Workers sort palm fruits at a palm oil processing plant in Lebak, Indonesia, in 2012. CREDIT: AP PHOTO/TATAN SYUFLANA
Workers sort palm fruits at a palm oil processing plant in Lebak, Indonesia, in 2012. CREDIT: AP PHOTO/TATAN SYUFLANA

Kellogg Co., the Michigan-based multinational food giant known for its cereal brand, has said it will require palm oil suppliers to comply with certain environmental standards and will buy palm oil only from companies that can prove sustainable practices. Kellogg joins the ranks of Hershey Company, the giant chocolate manufacturer, Nestlé, and Belgium-based international food retailer Delhaize Group in demanding better practices in an industry known for clear-cutting forest and a poor human rights record. Also, in December, Wilmar, the world’s largest palm oil trader, made a commitment to go deforestation-free — The company controls 45 percent of the global supply in palm oil.

Specifically, Kellogg said it will require that all global palm oil suppliers trace palm oil to independently verified plantations, and comply with the principles of the Roundtable on Sustainable Palm Oil (RSPO) by the end of 2015 as best as possible.

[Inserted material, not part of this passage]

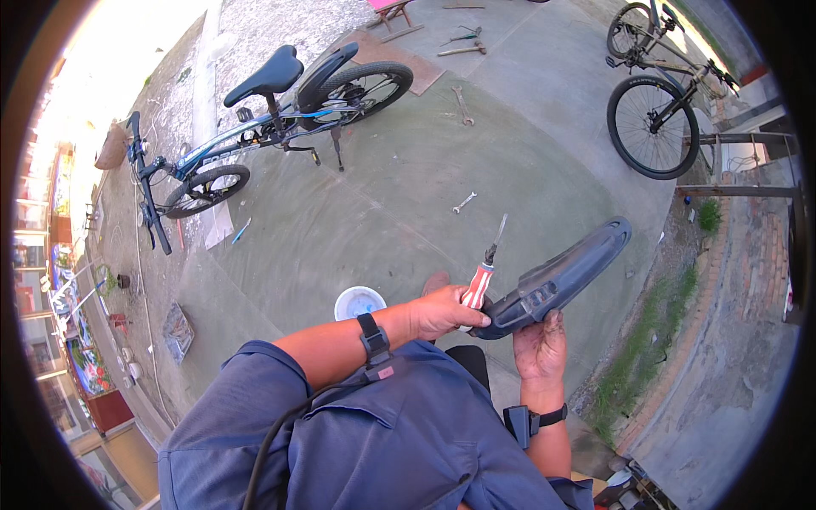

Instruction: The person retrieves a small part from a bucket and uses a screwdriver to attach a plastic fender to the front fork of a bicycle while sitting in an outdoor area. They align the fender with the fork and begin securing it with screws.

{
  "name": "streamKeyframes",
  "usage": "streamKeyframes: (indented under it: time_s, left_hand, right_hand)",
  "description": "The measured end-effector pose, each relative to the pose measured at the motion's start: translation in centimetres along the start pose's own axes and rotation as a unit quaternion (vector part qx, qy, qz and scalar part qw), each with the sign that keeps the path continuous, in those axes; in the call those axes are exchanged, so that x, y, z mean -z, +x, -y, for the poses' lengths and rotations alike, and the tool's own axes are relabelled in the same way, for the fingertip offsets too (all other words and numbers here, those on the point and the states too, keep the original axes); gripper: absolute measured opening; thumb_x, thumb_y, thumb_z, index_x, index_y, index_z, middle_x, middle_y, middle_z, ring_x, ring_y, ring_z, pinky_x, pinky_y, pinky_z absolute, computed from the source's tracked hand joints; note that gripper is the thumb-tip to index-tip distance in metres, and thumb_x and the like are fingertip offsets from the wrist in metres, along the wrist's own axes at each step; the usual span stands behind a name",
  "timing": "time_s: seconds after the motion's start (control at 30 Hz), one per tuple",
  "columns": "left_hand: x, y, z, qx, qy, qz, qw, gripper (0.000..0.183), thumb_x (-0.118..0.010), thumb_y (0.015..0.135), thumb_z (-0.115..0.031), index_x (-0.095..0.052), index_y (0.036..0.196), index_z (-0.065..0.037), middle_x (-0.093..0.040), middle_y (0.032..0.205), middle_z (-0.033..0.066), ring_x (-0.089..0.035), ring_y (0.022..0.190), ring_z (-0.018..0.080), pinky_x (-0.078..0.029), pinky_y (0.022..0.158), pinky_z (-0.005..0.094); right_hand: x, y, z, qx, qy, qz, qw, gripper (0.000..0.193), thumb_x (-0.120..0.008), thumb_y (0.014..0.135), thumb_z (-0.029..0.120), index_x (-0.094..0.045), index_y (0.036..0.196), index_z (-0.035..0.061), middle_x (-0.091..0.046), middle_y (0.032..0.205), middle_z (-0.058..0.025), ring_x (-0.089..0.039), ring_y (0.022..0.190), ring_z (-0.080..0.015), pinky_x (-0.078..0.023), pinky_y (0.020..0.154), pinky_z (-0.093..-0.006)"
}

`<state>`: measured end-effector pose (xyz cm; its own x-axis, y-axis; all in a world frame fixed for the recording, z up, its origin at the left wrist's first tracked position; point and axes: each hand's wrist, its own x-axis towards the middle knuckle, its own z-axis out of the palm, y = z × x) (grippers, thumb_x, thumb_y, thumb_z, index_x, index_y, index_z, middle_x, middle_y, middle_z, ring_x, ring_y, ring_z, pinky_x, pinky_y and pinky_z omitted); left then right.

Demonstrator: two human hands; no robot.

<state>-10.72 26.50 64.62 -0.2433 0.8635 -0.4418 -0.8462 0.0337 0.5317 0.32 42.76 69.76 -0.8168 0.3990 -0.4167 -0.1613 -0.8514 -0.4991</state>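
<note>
My left hand (pixel 442 313) is closed round the red-and-white striped handle of a screwdriver (pixel 479 284), its shaft pointing up and away from me. The thumb of that hand lies against the near end of a black bicycle mudguard (pixel 578 265). My right hand (pixel 541 347) grips the mudguard from below, near its slotted bracket part, with some fingers hidden behind it. The mudguard slants up to the far right, held above the ground in front of me.
A blue-black bicycle (pixel 272 119) stands at the far left, another bicycle (pixel 654 110) at the far right. Wrenches (pixel 464 202) and a hammer (pixel 463 49) lie on the concrete. A white bowl (pixel 359 303) sits left of my left hand. Grass (pixel 654 348) edges the right side.
</note>
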Motion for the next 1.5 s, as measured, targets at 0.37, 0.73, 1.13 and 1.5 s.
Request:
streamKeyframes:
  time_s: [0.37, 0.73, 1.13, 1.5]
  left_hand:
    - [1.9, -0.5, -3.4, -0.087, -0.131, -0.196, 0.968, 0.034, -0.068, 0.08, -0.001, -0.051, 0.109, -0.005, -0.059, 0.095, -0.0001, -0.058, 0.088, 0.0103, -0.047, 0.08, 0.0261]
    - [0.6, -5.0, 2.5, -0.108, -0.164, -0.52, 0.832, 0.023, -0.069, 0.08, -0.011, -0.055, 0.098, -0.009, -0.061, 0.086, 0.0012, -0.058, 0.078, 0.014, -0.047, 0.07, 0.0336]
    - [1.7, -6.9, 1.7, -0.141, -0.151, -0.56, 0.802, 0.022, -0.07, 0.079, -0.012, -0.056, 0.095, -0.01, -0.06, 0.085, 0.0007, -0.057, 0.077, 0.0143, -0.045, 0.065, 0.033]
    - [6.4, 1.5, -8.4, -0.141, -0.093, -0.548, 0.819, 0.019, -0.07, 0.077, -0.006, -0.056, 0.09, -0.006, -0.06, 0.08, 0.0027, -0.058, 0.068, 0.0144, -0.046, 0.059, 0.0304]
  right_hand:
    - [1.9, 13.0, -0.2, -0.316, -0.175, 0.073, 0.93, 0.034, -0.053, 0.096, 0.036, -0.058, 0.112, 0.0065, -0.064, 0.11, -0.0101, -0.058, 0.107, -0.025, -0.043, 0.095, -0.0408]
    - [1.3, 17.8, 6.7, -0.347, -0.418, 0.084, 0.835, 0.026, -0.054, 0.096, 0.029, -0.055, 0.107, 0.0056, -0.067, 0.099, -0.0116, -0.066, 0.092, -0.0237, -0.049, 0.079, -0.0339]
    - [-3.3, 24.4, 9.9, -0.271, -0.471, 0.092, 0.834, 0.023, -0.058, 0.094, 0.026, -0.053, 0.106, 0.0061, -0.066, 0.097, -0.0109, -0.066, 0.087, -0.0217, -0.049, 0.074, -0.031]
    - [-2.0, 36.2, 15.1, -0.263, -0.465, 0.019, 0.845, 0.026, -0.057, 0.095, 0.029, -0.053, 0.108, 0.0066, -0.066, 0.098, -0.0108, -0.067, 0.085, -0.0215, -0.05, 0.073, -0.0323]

Palm oil is the world’s most-used cooking oil, especially in fast-growing countries like India and China. Last year, about 50 million metric tons of the oil, which is used in processed foods, cosmetics, and cleaning agents as well as for cooking, were produced. According to the Union of Concerned Scientists (UCS), growing demand is driving increases in deforestation, which is both bad for local ecology and contributes significantly to climate change. Not only can palm oil production lead to the loss of forestland, which acts as a carbon sink, but it can also uproot carbon-rich peatlands, thus releasing large amounts of carbon into the atmosphere.

“Their efforts to source sustainable deforestation-free palm oil will help pull the industry towards palm oil that is deforestation-free,” Sharon Smith, campaign manager with UCS’s tropical forest and climate initiative said in a statement. “If companies start demanding palm oil that doesn’t contribute to deforestation, isn’t grown on peatlands and doesn’t exploit human rights, palm oil producers on the ground will start to provide a better product. This better oil will ultimately protect our environment by reducing emissions.”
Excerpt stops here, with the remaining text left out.